Report each line of the data that includes the word "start".

━━━ Dataset section

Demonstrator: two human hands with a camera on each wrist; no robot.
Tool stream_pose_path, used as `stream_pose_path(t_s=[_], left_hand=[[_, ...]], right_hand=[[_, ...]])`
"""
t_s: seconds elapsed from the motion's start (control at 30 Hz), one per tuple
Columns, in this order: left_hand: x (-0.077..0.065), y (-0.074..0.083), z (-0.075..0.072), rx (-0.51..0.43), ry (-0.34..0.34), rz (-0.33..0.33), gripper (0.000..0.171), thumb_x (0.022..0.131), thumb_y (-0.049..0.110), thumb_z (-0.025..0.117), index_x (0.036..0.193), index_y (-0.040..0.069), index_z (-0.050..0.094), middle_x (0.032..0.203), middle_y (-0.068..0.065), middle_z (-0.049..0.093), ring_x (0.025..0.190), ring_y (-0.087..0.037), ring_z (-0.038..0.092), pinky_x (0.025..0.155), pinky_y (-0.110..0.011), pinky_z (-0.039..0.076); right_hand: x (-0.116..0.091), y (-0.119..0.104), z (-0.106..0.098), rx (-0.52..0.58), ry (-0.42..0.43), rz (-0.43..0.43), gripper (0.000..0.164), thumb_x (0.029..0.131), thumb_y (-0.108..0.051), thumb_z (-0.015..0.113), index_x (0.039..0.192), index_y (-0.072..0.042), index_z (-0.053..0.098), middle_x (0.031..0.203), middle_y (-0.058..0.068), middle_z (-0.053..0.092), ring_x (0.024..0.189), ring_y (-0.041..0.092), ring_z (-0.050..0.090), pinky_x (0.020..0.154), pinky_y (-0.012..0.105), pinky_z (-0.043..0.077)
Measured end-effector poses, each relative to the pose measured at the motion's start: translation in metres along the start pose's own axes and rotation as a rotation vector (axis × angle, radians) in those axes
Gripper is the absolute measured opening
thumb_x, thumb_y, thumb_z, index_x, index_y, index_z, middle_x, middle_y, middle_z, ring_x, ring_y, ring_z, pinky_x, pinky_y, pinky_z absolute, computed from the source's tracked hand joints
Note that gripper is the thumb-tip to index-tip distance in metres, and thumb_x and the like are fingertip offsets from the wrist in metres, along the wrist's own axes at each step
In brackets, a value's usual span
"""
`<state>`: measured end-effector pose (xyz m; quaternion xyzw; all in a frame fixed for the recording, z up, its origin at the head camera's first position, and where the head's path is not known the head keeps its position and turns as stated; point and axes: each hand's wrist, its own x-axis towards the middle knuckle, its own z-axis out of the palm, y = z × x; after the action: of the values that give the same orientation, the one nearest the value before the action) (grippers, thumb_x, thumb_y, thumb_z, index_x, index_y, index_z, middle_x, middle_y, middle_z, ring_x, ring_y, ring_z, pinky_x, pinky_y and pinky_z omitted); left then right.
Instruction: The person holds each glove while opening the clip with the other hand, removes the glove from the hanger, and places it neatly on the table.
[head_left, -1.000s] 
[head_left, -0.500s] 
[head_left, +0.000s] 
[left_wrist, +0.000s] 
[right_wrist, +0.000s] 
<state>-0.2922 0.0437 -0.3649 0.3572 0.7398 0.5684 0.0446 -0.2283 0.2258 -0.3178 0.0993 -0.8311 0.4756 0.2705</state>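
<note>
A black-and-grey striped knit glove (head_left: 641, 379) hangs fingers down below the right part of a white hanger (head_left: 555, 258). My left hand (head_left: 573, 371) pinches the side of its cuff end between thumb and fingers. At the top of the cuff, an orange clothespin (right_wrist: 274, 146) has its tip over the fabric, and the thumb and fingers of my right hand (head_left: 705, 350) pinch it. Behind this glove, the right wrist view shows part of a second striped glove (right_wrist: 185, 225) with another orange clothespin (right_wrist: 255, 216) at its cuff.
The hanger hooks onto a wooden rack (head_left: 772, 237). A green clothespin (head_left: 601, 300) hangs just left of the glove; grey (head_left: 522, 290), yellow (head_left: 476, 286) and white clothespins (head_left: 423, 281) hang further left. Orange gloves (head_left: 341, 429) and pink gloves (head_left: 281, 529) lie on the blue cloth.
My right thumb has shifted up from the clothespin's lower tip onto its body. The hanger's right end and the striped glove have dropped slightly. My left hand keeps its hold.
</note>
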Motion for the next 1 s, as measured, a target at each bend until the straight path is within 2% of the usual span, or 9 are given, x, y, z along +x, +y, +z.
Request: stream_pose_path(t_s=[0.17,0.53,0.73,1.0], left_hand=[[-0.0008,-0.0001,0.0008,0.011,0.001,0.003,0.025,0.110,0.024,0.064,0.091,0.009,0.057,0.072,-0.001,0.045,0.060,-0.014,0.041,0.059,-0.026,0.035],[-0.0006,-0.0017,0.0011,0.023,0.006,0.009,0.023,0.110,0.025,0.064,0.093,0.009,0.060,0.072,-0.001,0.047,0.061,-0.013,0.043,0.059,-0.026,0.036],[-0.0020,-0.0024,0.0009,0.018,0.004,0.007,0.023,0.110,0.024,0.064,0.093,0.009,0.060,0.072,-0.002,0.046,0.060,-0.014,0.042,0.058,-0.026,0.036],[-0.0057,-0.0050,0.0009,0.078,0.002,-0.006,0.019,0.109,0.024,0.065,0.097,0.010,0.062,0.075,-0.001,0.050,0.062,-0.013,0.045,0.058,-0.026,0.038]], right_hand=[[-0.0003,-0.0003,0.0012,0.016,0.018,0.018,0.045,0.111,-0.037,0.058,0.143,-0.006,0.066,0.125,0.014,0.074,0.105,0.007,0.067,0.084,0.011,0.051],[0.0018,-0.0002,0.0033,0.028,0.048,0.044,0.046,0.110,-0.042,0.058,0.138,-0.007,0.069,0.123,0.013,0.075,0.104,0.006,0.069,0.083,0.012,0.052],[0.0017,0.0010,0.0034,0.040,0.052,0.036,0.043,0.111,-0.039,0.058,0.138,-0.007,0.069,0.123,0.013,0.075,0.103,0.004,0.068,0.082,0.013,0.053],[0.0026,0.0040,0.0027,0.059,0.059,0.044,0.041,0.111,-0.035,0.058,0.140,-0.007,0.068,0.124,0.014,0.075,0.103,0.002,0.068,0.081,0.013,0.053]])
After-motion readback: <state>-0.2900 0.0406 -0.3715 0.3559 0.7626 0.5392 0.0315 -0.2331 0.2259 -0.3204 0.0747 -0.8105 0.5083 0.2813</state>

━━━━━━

Exercise answer:
t_s: seconds elapsed from the motion's start (control at 30 Hz), one per tuple
Measured end-effector poses, each relative to the pose measured at the motion's start: translation in metres along the start pose's own axes and rotation as a rotation vector (axis × angle, radians) in those axes

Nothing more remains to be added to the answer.